Mixture of Experts

hub

Core Concepts

Sparse Activation

Only a fraction of the model's total parameters are used to process each token, dramatically reducing compute per forward pass.

How it works

A standard dense transformer activates every parameter for every token. In an MoE model, each transformer block's feed-forward network is replaced by multiple parallel "expert" FFNs. A routing mechanism selects a small subset (typically 1 or 2) of experts per token. Only the selected experts run their computation. Total parameter count can be very large (hundreds of billions), but active parameters per token remain small (often 10 to 25% of the total).

Why it matters

Sparse activation breaks the link between model capacity and compute cost. A model with 8x more parameters than a dense model can run at similar FLOPs per token, because each token only uses a fraction of the parameters.
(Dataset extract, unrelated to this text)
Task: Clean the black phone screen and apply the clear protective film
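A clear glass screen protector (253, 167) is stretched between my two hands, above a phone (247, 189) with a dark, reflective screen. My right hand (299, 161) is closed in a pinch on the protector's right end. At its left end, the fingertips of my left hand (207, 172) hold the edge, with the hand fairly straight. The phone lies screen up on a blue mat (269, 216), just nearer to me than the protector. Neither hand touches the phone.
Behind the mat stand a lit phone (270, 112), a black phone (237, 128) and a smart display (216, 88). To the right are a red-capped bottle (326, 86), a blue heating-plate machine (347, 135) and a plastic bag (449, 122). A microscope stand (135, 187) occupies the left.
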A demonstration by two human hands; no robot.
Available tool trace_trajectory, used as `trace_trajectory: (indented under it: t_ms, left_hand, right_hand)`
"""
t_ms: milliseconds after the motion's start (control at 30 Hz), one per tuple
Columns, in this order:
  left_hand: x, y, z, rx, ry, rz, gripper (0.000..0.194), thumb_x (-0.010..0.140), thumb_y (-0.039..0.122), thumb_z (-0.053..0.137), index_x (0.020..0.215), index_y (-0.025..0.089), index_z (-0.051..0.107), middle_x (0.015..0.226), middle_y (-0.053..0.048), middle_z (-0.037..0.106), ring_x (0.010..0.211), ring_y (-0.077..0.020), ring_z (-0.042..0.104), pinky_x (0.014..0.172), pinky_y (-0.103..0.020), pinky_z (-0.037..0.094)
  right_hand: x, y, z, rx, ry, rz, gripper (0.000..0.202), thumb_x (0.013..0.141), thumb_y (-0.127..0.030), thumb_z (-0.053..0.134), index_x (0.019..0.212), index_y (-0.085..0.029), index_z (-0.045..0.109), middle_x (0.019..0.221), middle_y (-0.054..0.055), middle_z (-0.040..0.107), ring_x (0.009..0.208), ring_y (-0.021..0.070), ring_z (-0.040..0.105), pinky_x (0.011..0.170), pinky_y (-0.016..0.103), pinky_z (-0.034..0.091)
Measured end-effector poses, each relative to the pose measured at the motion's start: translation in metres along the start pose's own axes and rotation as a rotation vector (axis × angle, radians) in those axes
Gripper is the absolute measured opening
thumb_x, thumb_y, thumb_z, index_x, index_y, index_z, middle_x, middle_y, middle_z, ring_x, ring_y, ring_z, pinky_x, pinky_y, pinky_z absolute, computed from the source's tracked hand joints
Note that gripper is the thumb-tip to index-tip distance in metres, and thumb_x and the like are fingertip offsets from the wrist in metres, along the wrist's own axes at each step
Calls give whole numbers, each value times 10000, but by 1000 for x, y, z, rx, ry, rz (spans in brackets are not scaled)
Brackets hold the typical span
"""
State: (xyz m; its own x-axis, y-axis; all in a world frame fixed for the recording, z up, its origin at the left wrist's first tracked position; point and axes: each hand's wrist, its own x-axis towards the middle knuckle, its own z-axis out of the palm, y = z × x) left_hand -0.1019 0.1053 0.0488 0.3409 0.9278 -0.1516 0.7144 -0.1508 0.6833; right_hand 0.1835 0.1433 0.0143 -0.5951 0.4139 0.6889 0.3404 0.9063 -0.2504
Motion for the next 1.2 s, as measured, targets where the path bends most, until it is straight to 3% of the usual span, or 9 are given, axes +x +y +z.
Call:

This allows models to store more knowledge without proportionally increasing inference cost.

Expert Networks

Individual feed-forward networks that learn to specialise in different types of inputs during training.

How it works

Each expert is a standard two-layer FFN (identical architecture to the FFN in a dense transformer). During training, experts naturally specialise because the router learns to send similar tokens to the same expert. Different experts may learn to handle different languages, topics, syntactic structures, or reasoning patterns. Experts share the same attention layers, and only the FFN portion is replicated.

Why it matters

Specialisation means each expert can develop deep competence in its domain rather than being a generalist. This is analogous to how organisations use specialist teams: the total capacity is greater than any single person, and each query is routed to the most relevant specialist.

Gating / Router

A learned function that decides which experts process each token.

How it works

The router is typically a small linear layer that takes a token's hidden representation and produces a score for each expert. These scores are normalised (via softmax) to produce routing probabilities. The top-K experts (by probability) are selected. The expert outputs are combined as a weighted sum using the routing probabilities as weights. The router is trained end-to-end with the rest of the model.

Why it matters

The router is the critical component that makes MoE work. A good router ensures tokens reach the most relevant experts while distributing load evenly. Poor routing leads to expert collapse (all tokens go to one expert) or load imbalance (some experts are overwhelmed while others are idle).

route

Routing Mechanisms

Top-K Token Choice

The standard routing approach where each token selects its top-K experts.

How it works

For each token, the router produces scores for all experts. The top-K experts (usually K=1 or K=2) are selected. The token is processed by each selected expert independently. The outputs are combined as a weighted sum using the normalised routing scores. With top-2 routing, each token gets two "opinions" that are blended. An auxiliary load-balancing loss encourages even distribution across experts.

Trade-offs

Simple and widely used. Top-2 provides better quality than top-1 at roughly double the compute. The main challenge is load balancing: without auxiliary losses, the router tends to converge on sending most tokens to a small number of "popular" experts, wasting capacity.

Expert Choice

Inverts the routing direction so experts select their tokens rather than tokens selecting experts.

How it works

Instead of each token choosing its top-K experts, each expert chooses its top-K tokens from the current batch. This guarantees perfect load balance because every expert processes exactly K tokens. The expert scores all tokens in the batch and selects the highest-scoring ones. A token may be selected by zero, one, or multiple experts.

Trade-offs

Guarantees perfect load balance, eliminating the need for auxiliary balancing losses. However, some tokens may not be selected by any expert (dropped) or may be selected by many experts (redundant computation). Works best with large batch sizes where experts have many tokens to choose from.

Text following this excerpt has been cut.